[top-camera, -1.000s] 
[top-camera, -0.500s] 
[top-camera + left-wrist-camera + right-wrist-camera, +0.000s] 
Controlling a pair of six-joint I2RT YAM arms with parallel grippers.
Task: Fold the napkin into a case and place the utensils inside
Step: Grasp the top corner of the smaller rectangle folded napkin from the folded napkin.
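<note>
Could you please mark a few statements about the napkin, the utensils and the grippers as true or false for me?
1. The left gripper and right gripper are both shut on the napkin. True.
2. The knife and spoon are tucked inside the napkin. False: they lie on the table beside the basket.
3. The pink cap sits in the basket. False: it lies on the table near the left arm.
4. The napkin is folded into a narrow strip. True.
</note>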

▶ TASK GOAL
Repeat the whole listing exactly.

▶ ANSWER BELOW
[top-camera, -1.000s] 
[top-camera, -0.500s] 
[top-camera + left-wrist-camera + right-wrist-camera, +0.000s] 
Controlling a pair of six-joint I2RT YAM arms with parallel grippers.
Task: Fold the napkin into a case and place the utensils inside
Step: Grasp the top corner of the smaller rectangle folded napkin from the folded napkin.
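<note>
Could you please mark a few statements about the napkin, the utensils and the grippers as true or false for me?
1. The left gripper and right gripper are both shut on the napkin. True.
2. The knife and spoon are tucked inside the napkin. False: they lie on the table beside the basket.
3. The pink cap sits in the basket. False: it lies on the table near the left arm.
4. The napkin is folded into a narrow strip. True.
</note>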

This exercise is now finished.